Troubleshoot Wait Event 'log file sync'
 Case Study Summary

TThis example describes a scenario of troubleshooting ‘log file sync’ waits on a database. The troubleshooting steps taken were based on the Oracle metalink note 1376916.1.

The list of steps include:

 Step 1 : 'log file sync' was shown as one of AWR top 5 events

AWR top 5 events showed that ‘log file sync’ waits stayed as the top #1 event on the database.
Also, for the time frame we investigated, there was a noticeable increase in the waits for ‘log file sync’.

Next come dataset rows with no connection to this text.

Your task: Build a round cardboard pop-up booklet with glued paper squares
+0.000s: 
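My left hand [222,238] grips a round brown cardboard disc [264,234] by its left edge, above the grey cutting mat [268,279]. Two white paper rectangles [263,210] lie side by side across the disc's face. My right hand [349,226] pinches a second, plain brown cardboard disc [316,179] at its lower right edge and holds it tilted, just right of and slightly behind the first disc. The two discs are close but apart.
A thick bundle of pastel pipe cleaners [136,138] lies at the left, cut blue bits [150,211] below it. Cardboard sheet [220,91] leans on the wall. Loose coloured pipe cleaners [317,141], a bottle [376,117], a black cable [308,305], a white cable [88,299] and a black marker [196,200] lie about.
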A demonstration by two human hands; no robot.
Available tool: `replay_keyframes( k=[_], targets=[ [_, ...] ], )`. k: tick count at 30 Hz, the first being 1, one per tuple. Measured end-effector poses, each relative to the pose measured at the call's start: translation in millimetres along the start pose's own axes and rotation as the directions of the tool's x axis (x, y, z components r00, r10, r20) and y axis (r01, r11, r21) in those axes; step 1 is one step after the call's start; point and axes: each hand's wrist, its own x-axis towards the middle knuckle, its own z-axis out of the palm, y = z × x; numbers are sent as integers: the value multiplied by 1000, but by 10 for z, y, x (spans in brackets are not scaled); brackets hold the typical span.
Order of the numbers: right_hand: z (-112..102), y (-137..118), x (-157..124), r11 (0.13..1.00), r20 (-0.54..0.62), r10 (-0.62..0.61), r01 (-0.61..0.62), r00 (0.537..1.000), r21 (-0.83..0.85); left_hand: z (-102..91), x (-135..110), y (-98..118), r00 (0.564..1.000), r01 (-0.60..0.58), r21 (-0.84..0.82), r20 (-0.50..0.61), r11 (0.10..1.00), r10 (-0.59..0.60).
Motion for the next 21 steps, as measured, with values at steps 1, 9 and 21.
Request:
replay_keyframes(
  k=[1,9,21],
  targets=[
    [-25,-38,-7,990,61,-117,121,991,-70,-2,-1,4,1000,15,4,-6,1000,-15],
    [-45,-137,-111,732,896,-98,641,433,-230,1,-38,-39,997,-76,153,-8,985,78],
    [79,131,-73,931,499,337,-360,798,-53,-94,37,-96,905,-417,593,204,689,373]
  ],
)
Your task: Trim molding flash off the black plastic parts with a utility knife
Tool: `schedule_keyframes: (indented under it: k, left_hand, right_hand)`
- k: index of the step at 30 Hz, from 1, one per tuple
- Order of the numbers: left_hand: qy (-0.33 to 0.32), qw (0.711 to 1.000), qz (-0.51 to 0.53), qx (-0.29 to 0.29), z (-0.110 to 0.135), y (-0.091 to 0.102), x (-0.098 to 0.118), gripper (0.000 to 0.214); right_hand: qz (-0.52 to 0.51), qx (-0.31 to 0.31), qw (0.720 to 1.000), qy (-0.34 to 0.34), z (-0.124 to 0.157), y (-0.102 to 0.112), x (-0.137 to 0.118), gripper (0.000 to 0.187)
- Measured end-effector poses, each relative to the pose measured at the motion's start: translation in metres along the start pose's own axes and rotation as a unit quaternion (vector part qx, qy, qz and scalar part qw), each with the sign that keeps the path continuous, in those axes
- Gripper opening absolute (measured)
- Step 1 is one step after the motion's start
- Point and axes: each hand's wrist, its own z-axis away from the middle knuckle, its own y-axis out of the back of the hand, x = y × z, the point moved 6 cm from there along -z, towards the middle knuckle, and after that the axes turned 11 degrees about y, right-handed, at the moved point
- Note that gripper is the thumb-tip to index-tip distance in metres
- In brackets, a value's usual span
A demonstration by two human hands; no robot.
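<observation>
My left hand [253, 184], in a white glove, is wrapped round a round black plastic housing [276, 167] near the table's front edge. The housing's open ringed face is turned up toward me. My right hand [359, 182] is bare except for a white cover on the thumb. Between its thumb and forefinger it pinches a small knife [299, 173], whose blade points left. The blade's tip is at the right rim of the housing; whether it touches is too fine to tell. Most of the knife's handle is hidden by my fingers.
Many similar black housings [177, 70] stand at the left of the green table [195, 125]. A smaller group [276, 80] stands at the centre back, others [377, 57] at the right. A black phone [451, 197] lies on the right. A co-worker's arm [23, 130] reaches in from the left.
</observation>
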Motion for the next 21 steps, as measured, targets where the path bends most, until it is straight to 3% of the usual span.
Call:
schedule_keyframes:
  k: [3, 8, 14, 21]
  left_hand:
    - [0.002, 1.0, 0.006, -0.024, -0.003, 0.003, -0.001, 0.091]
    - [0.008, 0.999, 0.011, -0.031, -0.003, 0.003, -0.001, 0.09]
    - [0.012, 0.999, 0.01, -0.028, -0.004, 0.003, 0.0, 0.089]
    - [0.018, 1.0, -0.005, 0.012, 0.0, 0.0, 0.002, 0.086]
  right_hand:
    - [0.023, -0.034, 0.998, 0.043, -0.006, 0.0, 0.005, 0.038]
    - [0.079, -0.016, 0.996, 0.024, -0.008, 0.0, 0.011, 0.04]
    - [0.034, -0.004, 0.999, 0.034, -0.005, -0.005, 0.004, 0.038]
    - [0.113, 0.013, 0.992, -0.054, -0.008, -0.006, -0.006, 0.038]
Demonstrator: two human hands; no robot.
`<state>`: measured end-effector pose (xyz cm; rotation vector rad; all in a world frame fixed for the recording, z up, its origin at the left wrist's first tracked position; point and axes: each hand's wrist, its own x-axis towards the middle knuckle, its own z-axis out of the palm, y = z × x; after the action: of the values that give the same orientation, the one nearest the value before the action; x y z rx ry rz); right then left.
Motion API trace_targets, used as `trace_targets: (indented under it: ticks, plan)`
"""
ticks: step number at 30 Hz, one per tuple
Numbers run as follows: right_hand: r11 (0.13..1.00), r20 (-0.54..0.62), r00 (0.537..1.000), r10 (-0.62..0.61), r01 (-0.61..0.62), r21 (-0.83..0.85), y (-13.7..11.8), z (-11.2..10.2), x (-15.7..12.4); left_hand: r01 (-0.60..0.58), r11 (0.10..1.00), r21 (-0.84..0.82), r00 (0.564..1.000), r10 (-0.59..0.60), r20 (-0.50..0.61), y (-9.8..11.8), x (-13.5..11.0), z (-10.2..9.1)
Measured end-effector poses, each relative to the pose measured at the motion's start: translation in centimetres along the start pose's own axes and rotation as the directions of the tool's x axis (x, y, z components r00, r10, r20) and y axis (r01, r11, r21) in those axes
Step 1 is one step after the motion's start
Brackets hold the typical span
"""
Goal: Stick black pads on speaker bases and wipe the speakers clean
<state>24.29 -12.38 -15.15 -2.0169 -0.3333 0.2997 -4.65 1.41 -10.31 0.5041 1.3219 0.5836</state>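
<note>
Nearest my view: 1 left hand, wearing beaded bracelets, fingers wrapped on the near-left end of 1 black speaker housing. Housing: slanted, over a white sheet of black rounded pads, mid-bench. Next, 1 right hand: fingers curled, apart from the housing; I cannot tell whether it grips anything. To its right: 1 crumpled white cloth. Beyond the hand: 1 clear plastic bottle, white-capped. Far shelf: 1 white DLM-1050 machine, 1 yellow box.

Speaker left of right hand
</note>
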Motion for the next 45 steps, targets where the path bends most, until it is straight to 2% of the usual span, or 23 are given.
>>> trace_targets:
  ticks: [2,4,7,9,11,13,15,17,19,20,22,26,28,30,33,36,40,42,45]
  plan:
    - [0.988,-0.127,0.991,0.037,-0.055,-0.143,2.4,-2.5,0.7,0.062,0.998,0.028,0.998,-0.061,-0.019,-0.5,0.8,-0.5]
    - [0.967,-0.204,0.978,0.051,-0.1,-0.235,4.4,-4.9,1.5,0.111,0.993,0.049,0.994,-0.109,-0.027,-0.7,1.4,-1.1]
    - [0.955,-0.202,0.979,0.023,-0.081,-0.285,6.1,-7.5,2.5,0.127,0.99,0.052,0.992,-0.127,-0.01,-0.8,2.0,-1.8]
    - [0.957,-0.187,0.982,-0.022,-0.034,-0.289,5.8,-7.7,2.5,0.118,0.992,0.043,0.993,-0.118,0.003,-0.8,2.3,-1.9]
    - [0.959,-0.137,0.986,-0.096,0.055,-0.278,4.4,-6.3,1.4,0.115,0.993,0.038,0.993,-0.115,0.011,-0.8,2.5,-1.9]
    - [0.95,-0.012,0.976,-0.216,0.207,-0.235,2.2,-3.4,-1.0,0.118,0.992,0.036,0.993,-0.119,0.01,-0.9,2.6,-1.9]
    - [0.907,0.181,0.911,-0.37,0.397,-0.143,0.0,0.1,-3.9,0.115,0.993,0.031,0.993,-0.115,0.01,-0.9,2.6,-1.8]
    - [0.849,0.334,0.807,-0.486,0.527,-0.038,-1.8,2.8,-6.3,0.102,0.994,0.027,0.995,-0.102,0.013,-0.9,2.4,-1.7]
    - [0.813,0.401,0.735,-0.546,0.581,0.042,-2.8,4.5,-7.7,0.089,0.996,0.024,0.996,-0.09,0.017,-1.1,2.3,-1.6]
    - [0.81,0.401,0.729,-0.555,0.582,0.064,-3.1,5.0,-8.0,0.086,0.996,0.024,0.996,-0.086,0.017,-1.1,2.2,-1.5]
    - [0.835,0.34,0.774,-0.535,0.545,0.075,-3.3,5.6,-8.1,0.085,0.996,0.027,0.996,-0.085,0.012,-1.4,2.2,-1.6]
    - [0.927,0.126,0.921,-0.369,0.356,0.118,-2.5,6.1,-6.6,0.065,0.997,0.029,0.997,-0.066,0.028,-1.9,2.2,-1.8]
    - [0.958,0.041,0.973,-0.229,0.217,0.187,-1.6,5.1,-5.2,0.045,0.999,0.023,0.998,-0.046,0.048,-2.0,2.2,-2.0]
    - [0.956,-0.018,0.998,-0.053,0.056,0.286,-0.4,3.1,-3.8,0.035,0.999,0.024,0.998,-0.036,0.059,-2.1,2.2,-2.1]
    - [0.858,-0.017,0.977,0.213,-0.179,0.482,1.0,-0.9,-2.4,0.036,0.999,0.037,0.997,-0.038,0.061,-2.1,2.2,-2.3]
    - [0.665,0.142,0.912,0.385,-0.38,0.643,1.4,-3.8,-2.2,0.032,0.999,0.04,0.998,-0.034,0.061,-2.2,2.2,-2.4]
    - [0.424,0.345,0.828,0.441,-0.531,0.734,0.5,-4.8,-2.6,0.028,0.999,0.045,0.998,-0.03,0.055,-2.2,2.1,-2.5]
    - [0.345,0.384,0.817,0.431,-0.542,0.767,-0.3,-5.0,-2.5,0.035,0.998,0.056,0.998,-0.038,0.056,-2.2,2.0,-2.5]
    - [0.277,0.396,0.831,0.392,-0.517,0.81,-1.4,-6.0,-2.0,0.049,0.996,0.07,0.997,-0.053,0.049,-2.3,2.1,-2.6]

 Step 2 : Compare the average wait time for 'log file sync' with the average wait time for 'log file parallel write'

LGWR will wait for event 'log file parallel write' while the actual write operation to the redo is occurring. It shows how much of the ‘log file sync’ operation is spent on IO and also, by inference, how much processing time is spent on the CPU.

As shown in this example, the average time for ‘log file parallel write’ is not a significant when comparing to the average time for ‘log file sync’. This proves that there was no IO issue for LGWR process.

 Step 3 : Check if there was issue with redo logs size

A 'log file sync' operation is performed every time the redo logs switch to the next log to ensure that everything is written before the next log is started. If the redo log size is too small, a spur of redo generation will lead to excessive log file switch and therefore, ‘log file sync’ wait.

As shown in this example, the change in redo generation did not match the change in 'log file sync' wait

 Step 4 : Check if there was issue with application commit

The excessive ‘commit’ in application can also be the root cause of ‘log file sync’ wait.

As shown in the instance load profile, the increase in transaction rate matched the increase in the ‘log file sync’ waits. This confirmed that ‘log file sync’ was caused by ‘commit’ logic in application.

 Step 5 : Check what is the most significant wait event for LGWR

At this point, we would like to double check the LGWR to confirm its performance. First, we need to identify the session ID for LGWR. This can be done by checking the blocking session for ‘log file sync’ wait.

Remember, LGWR is background process and we need check ‘Top Background Session’ in ASH data.

 Step 6 : Check the data guard related wait event

This database has data guard and therefore it spend a considerable amount of its time on data guard related wait events like ‘LGWR-LNS wait on channel’.

This ‘LGWR-LNS wait on channel’ wait refers to the time LGWR or LNS spend waiting for receiving messages and can be considered as idle wait event. There is not much change in its average wait time, which means the LGWR’s performance was stable at that part.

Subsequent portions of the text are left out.